Provided material
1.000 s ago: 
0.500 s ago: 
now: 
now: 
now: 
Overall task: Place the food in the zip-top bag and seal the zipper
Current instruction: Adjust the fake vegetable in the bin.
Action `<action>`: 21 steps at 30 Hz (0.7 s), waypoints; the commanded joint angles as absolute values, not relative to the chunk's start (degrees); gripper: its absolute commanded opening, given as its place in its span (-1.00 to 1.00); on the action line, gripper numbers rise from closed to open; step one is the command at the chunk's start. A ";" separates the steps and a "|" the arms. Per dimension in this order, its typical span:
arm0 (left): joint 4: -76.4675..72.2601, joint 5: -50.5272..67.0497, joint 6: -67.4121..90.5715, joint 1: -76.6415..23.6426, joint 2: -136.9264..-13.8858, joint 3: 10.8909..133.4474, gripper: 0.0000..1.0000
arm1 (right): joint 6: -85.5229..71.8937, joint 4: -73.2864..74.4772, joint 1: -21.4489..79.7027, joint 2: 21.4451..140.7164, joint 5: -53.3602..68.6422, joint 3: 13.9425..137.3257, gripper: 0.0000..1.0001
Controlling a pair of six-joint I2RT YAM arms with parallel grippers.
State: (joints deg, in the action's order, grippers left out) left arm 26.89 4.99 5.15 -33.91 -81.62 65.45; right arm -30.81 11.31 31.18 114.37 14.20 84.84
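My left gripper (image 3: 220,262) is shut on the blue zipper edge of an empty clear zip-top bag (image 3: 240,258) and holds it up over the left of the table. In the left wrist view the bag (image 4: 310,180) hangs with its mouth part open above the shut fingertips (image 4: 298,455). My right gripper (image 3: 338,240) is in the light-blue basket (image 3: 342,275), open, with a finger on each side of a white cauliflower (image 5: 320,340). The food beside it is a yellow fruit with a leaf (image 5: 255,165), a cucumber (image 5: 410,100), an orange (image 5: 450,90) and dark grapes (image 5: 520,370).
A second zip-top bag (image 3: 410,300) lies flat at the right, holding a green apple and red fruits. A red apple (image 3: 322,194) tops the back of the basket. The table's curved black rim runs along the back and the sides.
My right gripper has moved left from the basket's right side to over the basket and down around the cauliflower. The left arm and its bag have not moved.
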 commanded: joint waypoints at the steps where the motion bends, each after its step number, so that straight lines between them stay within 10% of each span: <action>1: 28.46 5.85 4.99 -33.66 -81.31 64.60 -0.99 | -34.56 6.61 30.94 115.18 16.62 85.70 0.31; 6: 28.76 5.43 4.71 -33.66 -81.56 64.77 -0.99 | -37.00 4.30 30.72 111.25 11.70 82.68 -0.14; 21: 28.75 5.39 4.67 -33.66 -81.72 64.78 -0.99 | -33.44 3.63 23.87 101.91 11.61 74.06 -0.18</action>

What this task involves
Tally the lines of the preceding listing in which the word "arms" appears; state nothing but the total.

Solution to this exercise
2